OK, it’s here. The long-anticipated Kindle Fire was announced today at a tempting price point of $199. Though apparently powered by Android, it’s a not-exactly-Android tablet that’s attempting to do exactly what Apple did: Create a closed ecosystem that gives users everything they want in an esthetically attractive format so easy-to-use it’s nearly brainless. And at this price, it’s a pretty tempting proposition. Here’s a quick look at how the Kindle Fire stacks up:
- Size: 7-inch screen. This is a game-over factor for me. I can’t easily throw a 10-inch device, no matter how light into my handbag and that’s kept me from even considering an iPad. Steve Jobs reputedly refuses to make a 7-inch device so Amazon stepped right into that void. And it’s 14.6 ounces, about six ounces lighter than the iPad 2.
- Connectivity: WiFi only, so far. Perhaps pricier models with 4G or 3G/4G are on their way?
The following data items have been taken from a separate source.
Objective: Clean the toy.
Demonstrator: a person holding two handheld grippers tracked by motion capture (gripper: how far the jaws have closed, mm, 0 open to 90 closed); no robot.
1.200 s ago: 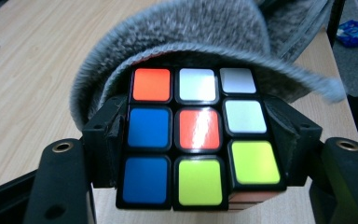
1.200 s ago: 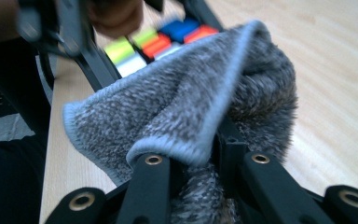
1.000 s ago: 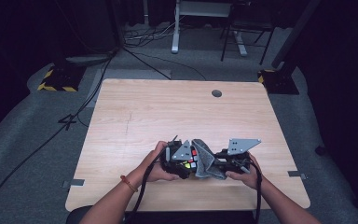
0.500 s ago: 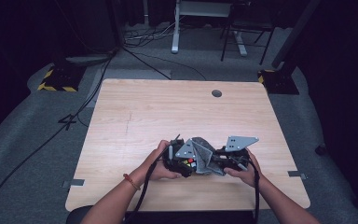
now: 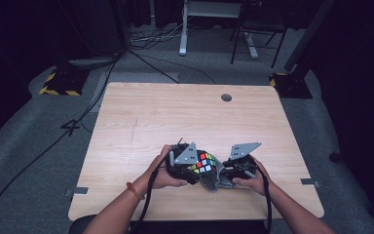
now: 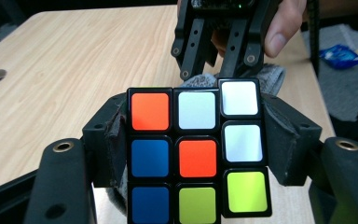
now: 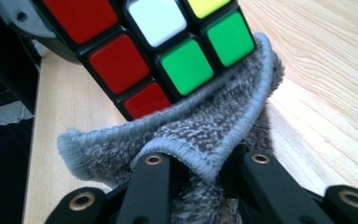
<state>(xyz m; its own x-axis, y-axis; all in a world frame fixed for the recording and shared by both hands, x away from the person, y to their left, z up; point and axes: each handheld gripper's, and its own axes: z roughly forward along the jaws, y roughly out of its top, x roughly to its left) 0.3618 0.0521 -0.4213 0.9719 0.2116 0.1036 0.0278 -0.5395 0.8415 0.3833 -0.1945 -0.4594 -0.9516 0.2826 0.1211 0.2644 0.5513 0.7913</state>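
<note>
Cube (image 6: 196, 151), pinched in the left gripper's (image 5: 187, 170) fingers, is mid-wipe: the right gripper (image 5: 226, 174), at its 3 o'clock, pinches the cloth (image 7: 200, 126) against it, worktop (image 5: 175, 117) bare.

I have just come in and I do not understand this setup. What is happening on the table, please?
A person works at a wooden table with a hand-held gripper in each hand. The left hand-held gripper is shut on a puzzle cube, its jaws pressing on two opposite sides. The right hand-held gripper pinches a grey cloth that lies against the underside of the cube, as if wiping it.
</note>
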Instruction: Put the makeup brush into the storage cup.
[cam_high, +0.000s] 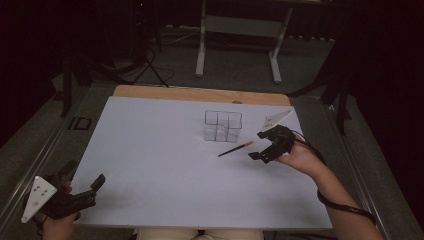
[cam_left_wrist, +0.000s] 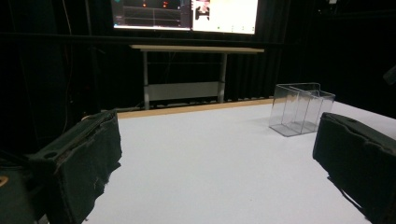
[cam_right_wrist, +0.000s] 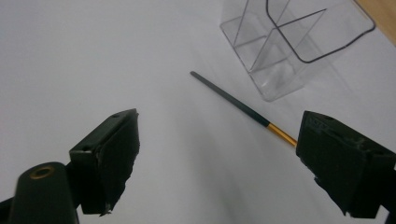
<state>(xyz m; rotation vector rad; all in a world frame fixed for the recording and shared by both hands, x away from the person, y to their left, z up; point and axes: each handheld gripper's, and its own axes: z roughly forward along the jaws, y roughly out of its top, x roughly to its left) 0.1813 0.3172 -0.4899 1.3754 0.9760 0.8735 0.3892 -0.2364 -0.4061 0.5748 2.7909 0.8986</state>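
Slim dark brush (cam_high: 235, 148) with a gold ferrule lying flat on the white surface (cam_high: 150, 160), just in front of a clear divided organizer (cam_high: 223, 125) (upright, compartments empty). Right tongs (cam_high: 261, 146), jaws spread, hover beside the brush's ferrule end. Left tongs (cam_high: 87, 190), likewise spread, sit at the near-left corner, well apart.
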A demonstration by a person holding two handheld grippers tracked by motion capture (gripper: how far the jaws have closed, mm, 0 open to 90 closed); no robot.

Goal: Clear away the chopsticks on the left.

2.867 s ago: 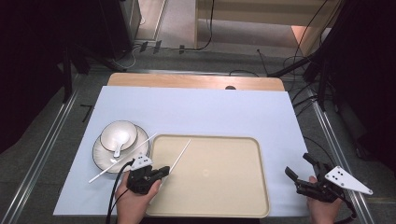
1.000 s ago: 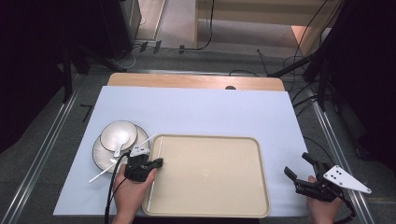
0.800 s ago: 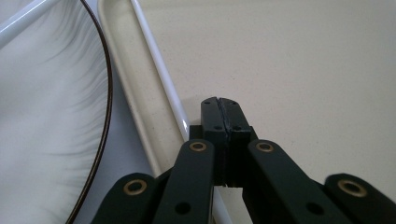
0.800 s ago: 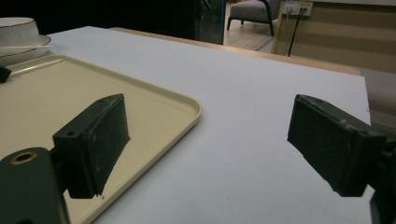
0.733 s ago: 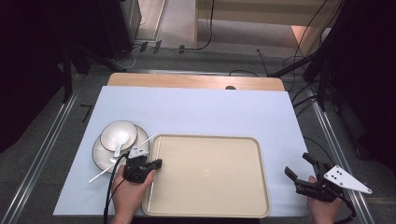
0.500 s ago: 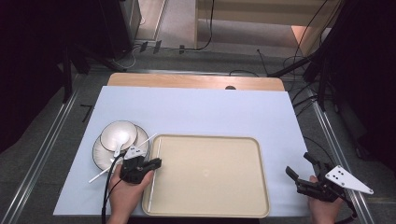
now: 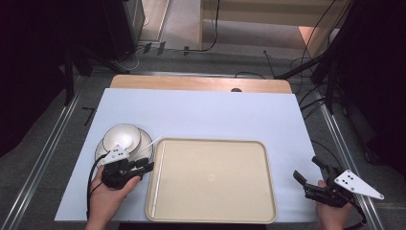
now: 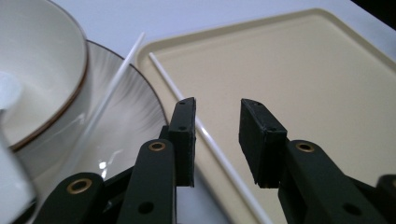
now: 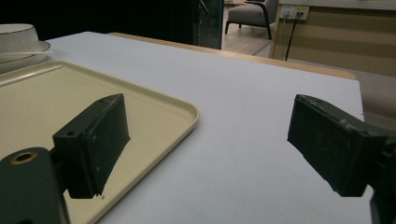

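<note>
A beige tray (image 7: 210, 141) lies mid-table. A thin white stick (image 7: 159, 177) lies inside it along the left rim. My left gripper (image 7: 149, 166) hovers just above that rim. Its jaws have just been opening and stand apart, gripping nothing. In the left gripper view the stick (image 8: 163, 70) runs on the tray (image 8: 303, 84) under the left jaw of the gripper (image 8: 217, 140). A second white stick (image 7: 151, 142) rests on the plate (image 7: 144, 152) under a white bowl (image 7: 122, 136). My right gripper (image 7: 305, 167) stands wide open and empty at the table's near right.
The pale blue table top (image 7: 215, 115) stretches behind the tray, ending in a wooden strip (image 7: 201, 83). Cables and dark stands lie on the floor beyond. From the right gripper (image 9: 205, 140) I see the tray's corner (image 9: 187, 116) and the bowl (image 9: 16, 31) far left.
The left gripper carried the stick from the middle of the tray to its left rim, opened its jaws and drew back a little to the left. The right gripper has not moved.
</note>
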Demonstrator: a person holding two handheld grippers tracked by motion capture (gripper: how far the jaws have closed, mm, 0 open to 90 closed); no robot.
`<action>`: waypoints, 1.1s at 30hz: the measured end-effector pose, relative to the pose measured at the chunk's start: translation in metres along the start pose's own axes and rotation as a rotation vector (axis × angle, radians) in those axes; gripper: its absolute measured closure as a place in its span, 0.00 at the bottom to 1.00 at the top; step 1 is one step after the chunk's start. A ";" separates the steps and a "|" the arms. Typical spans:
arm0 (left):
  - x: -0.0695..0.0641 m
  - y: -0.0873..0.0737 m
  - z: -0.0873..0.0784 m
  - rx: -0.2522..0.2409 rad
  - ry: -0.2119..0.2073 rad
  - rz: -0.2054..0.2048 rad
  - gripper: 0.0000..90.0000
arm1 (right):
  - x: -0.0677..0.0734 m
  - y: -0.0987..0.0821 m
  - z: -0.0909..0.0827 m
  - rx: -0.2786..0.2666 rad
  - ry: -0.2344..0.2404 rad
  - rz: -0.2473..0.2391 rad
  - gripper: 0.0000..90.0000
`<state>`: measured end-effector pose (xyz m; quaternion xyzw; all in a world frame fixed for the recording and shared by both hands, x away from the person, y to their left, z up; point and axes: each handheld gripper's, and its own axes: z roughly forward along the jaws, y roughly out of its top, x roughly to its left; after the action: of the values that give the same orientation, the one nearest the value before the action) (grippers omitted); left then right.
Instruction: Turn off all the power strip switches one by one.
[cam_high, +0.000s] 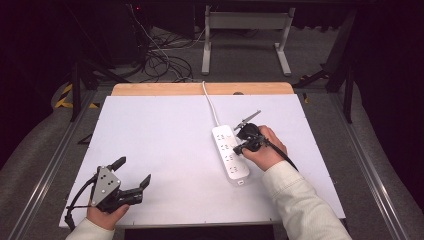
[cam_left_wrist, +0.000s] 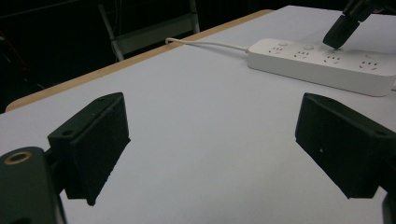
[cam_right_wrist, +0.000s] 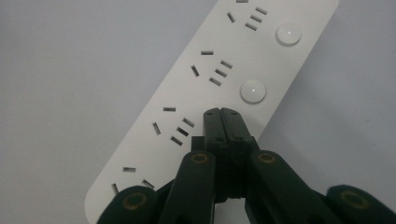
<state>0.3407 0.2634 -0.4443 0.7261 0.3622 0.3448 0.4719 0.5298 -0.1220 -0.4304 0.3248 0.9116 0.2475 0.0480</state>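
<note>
A white power strip (cam_high: 230, 152) lies right of centre on the white table (cam_high: 160, 135), its cord (cam_high: 210, 103) running to the far edge. My right gripper (cam_high: 239, 148) is shut and points down, tips on the strip's right side. In the right gripper view the shut jaws (cam_right_wrist: 222, 115) sit in line with two round buttons (cam_right_wrist: 252, 91); what is under the tips is hidden. The strip (cam_right_wrist: 187, 88) has several socket groups. My left gripper (cam_high: 133, 171) rests open near the front left, nothing between its jaws (cam_left_wrist: 212, 144). It looks toward the strip (cam_left_wrist: 322, 65) and the right gripper (cam_left_wrist: 337, 41).
A wooden strip (cam_high: 200, 89) borders the table's far edge. Beyond it on the floor stand a grey metal frame (cam_high: 245, 22) and loose cables (cam_high: 160, 62). Rails run along both sides of the table.
</note>
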 end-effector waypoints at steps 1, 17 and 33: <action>0.000 0.000 0.000 -0.001 -0.001 0.000 0.12 | 0.000 0.000 0.000 0.002 0.000 0.001 1.00; -0.001 0.000 0.000 0.001 0.000 -0.002 0.12 | 0.003 -0.001 0.003 0.027 -0.010 -0.004 1.00; 0.000 0.000 -0.001 -0.002 0.000 -0.006 0.12 | 0.005 0.002 0.006 0.039 -0.002 0.032 1.00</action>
<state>0.3397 0.2640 -0.4443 0.7245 0.3642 0.3437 0.4736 0.5283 -0.1145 -0.4340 0.3402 0.9109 0.2303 0.0386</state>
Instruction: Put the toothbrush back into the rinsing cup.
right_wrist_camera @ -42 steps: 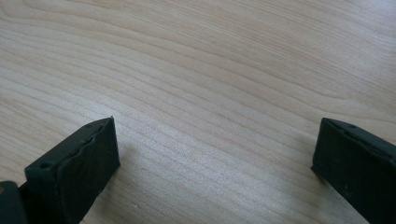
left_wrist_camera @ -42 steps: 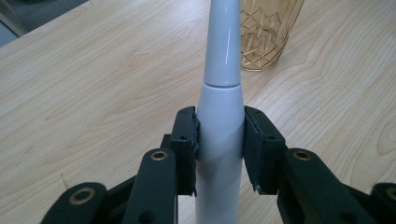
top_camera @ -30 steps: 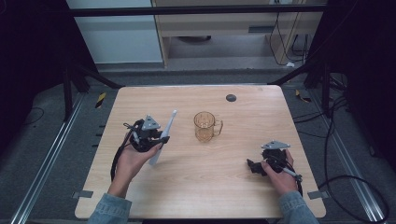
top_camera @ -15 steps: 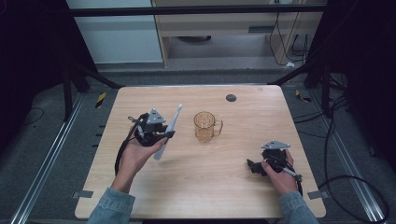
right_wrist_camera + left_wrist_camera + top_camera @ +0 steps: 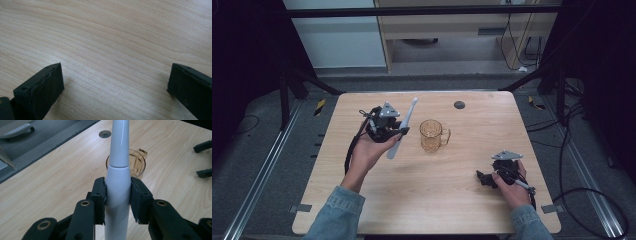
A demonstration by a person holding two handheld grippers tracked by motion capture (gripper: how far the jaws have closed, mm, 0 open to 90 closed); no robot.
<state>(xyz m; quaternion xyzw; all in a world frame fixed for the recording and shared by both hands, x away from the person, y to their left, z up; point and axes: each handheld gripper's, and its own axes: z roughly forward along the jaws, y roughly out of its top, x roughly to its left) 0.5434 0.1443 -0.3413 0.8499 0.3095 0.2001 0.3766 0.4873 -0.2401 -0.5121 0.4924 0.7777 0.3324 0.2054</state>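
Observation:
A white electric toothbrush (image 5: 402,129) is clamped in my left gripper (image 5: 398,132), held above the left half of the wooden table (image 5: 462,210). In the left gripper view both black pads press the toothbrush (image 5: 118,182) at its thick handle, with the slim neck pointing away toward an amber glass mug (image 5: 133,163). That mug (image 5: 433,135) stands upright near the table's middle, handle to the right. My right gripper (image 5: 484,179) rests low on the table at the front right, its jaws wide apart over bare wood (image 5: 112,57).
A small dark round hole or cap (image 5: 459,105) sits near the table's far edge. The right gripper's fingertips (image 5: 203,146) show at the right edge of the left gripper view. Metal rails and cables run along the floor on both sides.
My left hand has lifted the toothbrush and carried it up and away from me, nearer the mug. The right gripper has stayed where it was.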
- Camera: Nope, there ain’t none. (What did you expect for less than $200?)
- Storage: Here’s where things get interesting. The Kindle Fire has only 8 gigs on board and no expansion slot for adding more. Storage, shmorage, says Amazon. You can use our cloud for free.
- Movies and music: Here the plot thickens even more. Rather than providing access to Netflix, which has been slow about bringing Android devices into the fold due to copyright issues, Amazon gives you access to its own impressive library of movies and TV shows to “rent” (i.e. watch once) or buy. At the same time, it just happens to have expanded the free videos available with Amazon Prime, and is offering a free month to get you started.
It’s amazing in retrospect to see how many apparently unrelated Amazon offerings–movies, cloud, MP3s, and Appstore for Android–suddenly come together to power the Kindle Fire. It almost makes me suspect them of having had a long-range strategy all along.